Records from a dataset:
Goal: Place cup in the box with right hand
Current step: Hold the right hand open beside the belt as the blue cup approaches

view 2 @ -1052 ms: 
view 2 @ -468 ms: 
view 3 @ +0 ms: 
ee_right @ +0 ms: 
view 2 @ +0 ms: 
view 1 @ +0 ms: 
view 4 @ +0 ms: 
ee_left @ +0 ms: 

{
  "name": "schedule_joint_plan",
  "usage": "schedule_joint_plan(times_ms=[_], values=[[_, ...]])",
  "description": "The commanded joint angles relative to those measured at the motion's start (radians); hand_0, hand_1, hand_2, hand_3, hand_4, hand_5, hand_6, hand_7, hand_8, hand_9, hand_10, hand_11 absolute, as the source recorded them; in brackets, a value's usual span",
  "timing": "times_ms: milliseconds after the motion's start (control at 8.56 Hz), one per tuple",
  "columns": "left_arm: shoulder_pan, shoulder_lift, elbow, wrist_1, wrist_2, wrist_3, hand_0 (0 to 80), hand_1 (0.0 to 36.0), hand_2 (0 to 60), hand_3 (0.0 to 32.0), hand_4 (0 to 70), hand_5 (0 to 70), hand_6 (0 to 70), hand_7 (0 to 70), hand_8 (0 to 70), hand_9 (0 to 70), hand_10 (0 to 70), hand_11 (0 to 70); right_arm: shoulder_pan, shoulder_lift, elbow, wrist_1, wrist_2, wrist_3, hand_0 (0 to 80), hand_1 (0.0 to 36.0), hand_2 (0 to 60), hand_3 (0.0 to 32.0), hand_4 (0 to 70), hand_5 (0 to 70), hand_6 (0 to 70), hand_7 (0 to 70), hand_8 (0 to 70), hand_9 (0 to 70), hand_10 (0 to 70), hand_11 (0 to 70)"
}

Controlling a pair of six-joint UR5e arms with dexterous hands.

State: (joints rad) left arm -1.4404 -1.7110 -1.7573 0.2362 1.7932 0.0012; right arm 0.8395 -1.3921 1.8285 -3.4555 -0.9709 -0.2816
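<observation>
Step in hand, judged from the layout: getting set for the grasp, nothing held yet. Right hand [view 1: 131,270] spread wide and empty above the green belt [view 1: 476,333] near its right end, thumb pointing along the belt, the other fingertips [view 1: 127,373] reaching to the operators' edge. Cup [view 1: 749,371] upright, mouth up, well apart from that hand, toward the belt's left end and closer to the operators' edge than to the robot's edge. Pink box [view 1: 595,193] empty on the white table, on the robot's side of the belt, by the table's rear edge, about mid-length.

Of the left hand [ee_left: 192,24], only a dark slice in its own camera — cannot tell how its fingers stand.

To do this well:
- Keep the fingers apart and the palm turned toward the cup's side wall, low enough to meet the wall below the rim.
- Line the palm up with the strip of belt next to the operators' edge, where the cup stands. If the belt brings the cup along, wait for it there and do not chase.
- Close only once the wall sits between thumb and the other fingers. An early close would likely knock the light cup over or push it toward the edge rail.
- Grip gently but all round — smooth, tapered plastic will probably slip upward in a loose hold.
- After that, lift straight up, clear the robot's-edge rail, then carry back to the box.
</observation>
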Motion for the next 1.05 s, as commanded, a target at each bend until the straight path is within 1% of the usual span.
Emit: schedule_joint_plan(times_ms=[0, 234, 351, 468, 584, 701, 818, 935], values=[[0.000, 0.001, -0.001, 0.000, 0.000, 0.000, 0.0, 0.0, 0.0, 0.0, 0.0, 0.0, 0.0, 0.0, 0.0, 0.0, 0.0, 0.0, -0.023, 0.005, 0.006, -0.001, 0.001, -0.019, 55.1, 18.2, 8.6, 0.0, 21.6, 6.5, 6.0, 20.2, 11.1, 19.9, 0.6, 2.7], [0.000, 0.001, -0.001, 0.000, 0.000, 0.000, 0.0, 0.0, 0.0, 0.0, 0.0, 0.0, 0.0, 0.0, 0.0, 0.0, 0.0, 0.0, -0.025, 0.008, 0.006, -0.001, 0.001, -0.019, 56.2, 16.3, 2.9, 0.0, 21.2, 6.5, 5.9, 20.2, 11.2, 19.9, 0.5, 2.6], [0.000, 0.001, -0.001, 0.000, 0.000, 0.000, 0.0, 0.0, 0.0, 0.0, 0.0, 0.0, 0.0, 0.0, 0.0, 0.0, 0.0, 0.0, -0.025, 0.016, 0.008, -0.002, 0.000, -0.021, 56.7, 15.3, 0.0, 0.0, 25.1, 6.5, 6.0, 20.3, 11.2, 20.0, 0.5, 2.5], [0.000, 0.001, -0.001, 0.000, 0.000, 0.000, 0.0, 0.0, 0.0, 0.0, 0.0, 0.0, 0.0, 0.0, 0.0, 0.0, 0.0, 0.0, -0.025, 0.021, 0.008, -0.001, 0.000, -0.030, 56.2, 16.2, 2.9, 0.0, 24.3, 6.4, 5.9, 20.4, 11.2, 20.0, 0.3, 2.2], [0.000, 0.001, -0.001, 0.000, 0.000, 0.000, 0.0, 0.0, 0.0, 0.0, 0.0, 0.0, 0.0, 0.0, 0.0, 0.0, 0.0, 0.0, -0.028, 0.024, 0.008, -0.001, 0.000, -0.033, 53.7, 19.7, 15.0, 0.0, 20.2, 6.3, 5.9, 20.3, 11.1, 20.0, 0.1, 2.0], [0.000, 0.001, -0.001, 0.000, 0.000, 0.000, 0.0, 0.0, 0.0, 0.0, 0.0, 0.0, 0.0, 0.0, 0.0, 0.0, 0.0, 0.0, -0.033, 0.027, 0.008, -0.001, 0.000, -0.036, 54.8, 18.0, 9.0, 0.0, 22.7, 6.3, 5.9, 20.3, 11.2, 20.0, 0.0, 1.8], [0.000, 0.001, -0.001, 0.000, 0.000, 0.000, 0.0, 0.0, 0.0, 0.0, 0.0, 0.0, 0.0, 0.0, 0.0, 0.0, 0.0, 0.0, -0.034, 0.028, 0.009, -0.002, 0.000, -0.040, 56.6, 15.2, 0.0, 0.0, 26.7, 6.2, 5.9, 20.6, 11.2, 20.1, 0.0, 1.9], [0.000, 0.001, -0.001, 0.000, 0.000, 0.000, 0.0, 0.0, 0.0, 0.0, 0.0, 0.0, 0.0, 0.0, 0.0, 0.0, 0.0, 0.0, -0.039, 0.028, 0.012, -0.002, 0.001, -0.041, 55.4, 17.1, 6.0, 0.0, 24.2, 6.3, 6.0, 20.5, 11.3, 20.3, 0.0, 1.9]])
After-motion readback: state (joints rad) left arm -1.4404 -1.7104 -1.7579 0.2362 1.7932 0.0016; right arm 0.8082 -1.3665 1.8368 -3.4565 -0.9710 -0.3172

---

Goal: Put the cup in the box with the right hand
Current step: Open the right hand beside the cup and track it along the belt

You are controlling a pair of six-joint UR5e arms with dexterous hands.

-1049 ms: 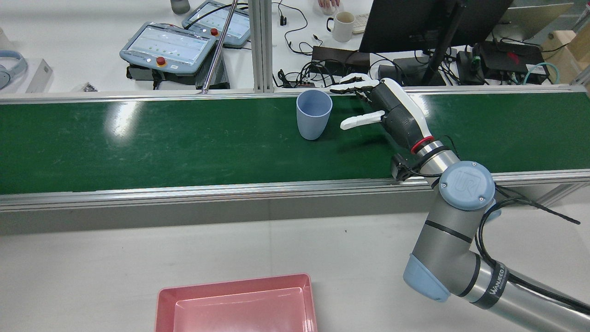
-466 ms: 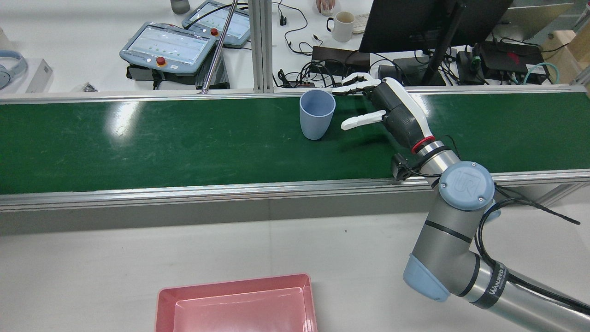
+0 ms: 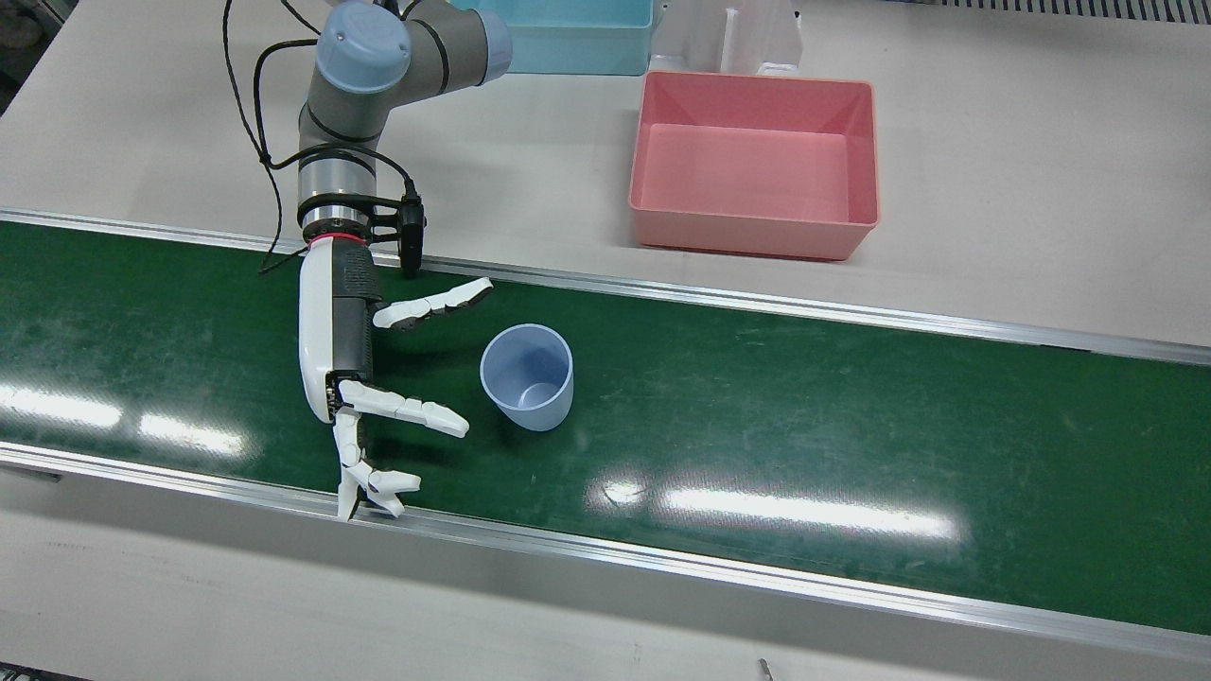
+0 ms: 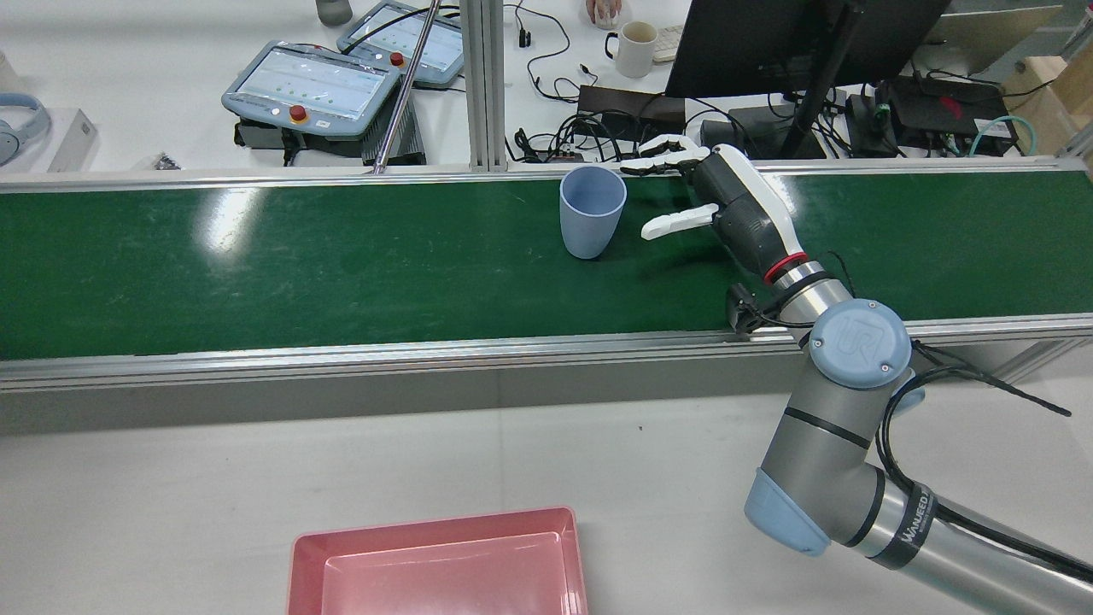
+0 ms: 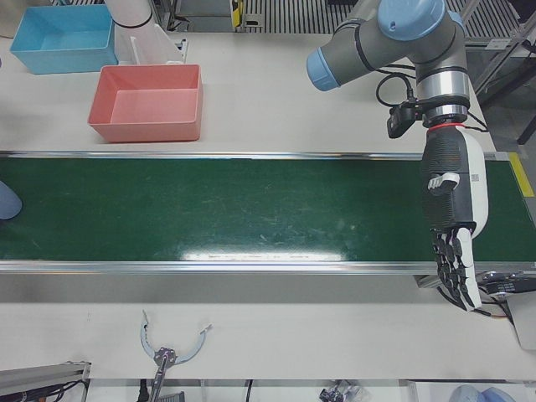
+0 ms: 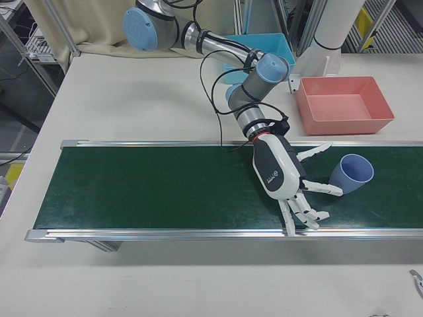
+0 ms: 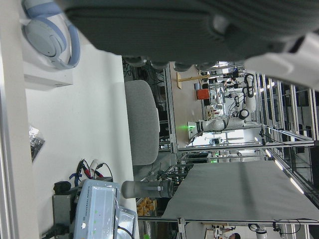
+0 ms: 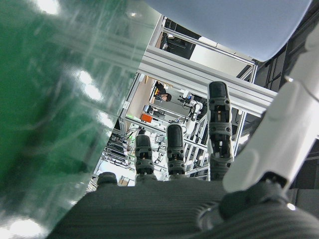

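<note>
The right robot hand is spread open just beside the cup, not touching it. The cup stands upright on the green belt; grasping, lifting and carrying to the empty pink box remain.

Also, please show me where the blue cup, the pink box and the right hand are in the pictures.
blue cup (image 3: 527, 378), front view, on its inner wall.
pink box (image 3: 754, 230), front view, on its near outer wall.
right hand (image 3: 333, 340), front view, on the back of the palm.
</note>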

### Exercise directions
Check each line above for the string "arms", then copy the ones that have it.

### Answer for the task
Controlling a pair of six-joint UR5e arms with dexterous hands.
You are controlling a pair of six-joint UR5e arms with dexterous hands.

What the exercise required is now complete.